_Given records_
-- Opening Marker --

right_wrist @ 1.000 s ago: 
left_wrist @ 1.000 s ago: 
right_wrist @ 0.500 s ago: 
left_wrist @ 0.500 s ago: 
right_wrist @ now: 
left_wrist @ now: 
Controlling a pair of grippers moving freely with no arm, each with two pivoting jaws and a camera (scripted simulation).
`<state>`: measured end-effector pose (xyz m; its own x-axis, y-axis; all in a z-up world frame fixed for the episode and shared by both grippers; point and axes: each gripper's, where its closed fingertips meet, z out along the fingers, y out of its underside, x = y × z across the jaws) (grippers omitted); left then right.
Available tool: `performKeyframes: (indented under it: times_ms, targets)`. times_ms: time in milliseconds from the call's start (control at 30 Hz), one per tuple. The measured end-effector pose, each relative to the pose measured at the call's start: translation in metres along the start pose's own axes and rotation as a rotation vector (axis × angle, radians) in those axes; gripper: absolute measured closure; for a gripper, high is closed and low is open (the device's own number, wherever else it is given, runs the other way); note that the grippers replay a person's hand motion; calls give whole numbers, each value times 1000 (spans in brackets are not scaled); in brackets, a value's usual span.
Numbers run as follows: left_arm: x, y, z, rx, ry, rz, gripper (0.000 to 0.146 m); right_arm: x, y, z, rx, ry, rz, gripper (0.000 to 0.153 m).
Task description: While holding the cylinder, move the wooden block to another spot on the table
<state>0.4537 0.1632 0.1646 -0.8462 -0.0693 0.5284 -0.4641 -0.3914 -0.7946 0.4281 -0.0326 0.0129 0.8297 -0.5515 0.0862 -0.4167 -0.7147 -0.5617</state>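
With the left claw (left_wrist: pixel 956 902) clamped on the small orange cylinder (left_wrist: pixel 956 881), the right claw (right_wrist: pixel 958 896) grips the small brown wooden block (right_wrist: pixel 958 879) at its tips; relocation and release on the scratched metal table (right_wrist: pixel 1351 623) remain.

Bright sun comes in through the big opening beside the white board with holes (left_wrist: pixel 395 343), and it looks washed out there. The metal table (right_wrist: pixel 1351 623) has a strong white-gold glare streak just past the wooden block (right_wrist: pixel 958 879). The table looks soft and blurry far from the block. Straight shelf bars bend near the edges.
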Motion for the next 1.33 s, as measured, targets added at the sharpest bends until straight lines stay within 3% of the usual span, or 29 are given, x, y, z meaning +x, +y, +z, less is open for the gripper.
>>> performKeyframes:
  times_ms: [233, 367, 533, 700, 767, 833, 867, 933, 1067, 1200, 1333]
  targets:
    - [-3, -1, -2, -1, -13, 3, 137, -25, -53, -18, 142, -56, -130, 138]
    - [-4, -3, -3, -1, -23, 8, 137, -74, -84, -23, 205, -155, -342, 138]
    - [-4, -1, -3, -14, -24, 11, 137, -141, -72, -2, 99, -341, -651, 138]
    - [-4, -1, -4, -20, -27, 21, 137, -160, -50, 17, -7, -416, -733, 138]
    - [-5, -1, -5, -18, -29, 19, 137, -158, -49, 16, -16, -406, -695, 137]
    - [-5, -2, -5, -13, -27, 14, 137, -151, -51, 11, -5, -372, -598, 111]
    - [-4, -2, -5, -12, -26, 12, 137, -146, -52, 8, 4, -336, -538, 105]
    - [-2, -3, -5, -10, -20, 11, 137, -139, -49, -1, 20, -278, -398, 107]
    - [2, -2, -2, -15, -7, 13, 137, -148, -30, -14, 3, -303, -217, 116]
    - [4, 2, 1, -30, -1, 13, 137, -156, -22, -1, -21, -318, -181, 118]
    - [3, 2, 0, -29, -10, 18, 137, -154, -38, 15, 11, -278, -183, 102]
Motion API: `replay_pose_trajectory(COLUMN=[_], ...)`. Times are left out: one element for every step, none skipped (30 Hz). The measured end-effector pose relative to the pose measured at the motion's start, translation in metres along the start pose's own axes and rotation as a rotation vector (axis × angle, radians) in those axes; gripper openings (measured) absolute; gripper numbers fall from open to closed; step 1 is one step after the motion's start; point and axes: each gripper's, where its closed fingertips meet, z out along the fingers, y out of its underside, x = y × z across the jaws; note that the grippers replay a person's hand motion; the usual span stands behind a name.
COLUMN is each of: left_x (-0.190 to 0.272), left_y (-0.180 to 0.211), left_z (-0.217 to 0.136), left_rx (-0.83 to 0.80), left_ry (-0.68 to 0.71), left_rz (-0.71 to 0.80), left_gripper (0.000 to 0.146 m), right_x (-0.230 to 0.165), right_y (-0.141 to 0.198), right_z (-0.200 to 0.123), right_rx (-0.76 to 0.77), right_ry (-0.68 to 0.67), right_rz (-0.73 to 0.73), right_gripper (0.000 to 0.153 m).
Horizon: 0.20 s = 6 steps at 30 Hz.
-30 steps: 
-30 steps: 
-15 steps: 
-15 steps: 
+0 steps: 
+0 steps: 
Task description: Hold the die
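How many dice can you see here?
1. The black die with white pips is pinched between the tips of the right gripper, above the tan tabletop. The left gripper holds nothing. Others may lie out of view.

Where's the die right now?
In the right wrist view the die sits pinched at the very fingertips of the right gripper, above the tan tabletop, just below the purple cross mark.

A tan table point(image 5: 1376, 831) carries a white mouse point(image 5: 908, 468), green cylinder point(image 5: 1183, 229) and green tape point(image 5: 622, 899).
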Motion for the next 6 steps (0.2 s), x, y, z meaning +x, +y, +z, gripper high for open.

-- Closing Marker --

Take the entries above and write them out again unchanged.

right_wrist @ 1.000 s ago: 
left_wrist @ 1.000 s ago: 
right_wrist @ 0.500 s ago: 
left_wrist @ 0.500 s ago: 
right_wrist @ now: 
left_wrist @ now: 
Controlling a pair of grippers moving freely with no arm, each with two pivoting jaws and a camera (scripted simulation).
`<state>`: measured end-effector pose (xyz m; its own x-axis, y-axis; all in a z-up world frame fixed for the episode and shared by both grippers; point and axes: each gripper's, where its closed fingertips meet, z out along the fingers, y out of its underside, x = y × z across the jaws) (grippers omitted); left then right.
Available tool: `performKeyframes: (indented under it: times_ms, targets)`. times_ms: time in milliseconds from the call's start (control at 30 Hz), one per tuple. The measured end-effector pose, each relative to the pose measured at the call's start: translation in metres along the start pose's own axes and rotation as a rotation vector (axis × angle, radians) in those axes; gripper: absolute measured closure; for a gripper, high is closed and low is open (the device's own number, wherever else it is given, runs the other way); note that the grippers replay a person's hand motion; calls give whole numbers, each value times 1000 (spans in brackets are not scaled); in brackets, a value's usual span.
Numbers run as follows: left_arm: x, y, z, rx, ry, rz, gripper (0.000 to 0.146 m); right_arm: x, y, z, rx, ry, rz, gripper (0.000 to 0.153 m).
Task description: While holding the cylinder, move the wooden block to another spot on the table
<state>0.4537 0.1632 0.1646 -0.8462 -0.0693 0.5284 -0.4641 -0.3914 -0.7946 0.4281 -0.0326 0.0129 0.8297 -0.5515 0.0862 -0.4167 -0.7147 -0.5617</state>
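With the left claw (left_wrist: pixel 956 902) clamped on the small orange cylinder (left_wrist: pixel 956 881), the right claw (right_wrist: pixel 958 896) grips the small brown wooden block (right_wrist: pixel 958 879) at its tips; relocation and release on the scratched metal table (right_wrist: pixel 1351 623) remain.

Bright sun comes in through the big opening beside the white board with holes (left_wrist: pixel 395 343), and it looks washed out there. The metal table (right_wrist: pixel 1351 623) has a strong white-gold glare streak just past the wooden block (right_wrist: pixel 958 879). The table looks soft and blurry far from the block. Straight shelf bars bend near the edges.
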Motion for the next 1.33 s, as measured, targets added at the sharpest bends until straight lines stay within 3% of the usual span, or 29 are given, x, y, z meaning +x, +y, +z, less is open for the gripper.
>>> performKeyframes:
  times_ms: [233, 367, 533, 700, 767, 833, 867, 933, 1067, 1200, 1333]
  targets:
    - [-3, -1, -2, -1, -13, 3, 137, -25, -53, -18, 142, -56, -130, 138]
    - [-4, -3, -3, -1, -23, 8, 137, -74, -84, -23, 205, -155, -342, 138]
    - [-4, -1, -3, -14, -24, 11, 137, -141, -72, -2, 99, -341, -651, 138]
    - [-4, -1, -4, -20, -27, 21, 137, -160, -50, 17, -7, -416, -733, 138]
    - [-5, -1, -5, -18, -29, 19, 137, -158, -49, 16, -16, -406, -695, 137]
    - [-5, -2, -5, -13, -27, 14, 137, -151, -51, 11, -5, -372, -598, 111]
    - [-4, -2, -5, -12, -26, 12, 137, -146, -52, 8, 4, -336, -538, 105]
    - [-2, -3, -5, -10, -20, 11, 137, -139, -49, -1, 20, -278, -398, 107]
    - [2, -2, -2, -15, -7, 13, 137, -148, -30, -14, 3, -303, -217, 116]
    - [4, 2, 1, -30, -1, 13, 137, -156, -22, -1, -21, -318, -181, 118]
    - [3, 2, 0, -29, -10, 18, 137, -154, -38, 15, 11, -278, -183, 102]
Motion API: `replay_pose_trajectory(COLUMN=[_], ...)`. Times are left out: one element for every step, none skipped (30 Hz). The measured end-effector pose relative to the pose measured at the motion's start, translation in metres along the start pose's own axes and rotation as a rotation vector (axis × angle, radians) in those axes; gripper openings (measured) absolute; gripper numbers fall from open to closed; step 1 is one step after the motion's start; point and axes: each gripper's, where its closed fingertips meet, z out along the fingers, y out of its underside, x = y × z across the jaws; note that the grippers replay a person's hand motion; the usual span stands behind a name.
COLUMN is each of: left_x (-0.190 to 0.272), left_y (-0.180 to 0.211), left_z (-0.217 to 0.136), left_rx (-0.83 to 0.80), left_ry (-0.68 to 0.71), left_rz (-0.71 to 0.80), left_gripper (0.000 to 0.146 m), right_x (-0.230 to 0.165), right_y (-0.141 to 0.198), right_z (-0.200 to 0.123), right_rx (-0.76 to 0.77), right_ry (-0.68 to 0.67), right_rz (-0.73 to 0.73), right_gripper (0.000 to 0.153 m).
Horizon: 0.20 s = 6 steps at 30 Hz.
-30 steps: 
-30 steps: 
-15 steps: 
-15 steps: 
+0 steps: 
+0 steps: 
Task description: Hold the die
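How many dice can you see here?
1. The black die with white pips is pinched between the tips of the right gripper, above the tan tabletop. The left gripper holds nothing. Others may lie out of view.

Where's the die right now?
In the right wrist view the die sits pinched at the very fingertips of the right gripper, above the tan tabletop, just below the purple cross mark.

A tan table point(image 5: 1376, 831) carries a white mouse point(image 5: 908, 468), green cylinder point(image 5: 1183, 229) and green tape point(image 5: 622, 899).
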Motion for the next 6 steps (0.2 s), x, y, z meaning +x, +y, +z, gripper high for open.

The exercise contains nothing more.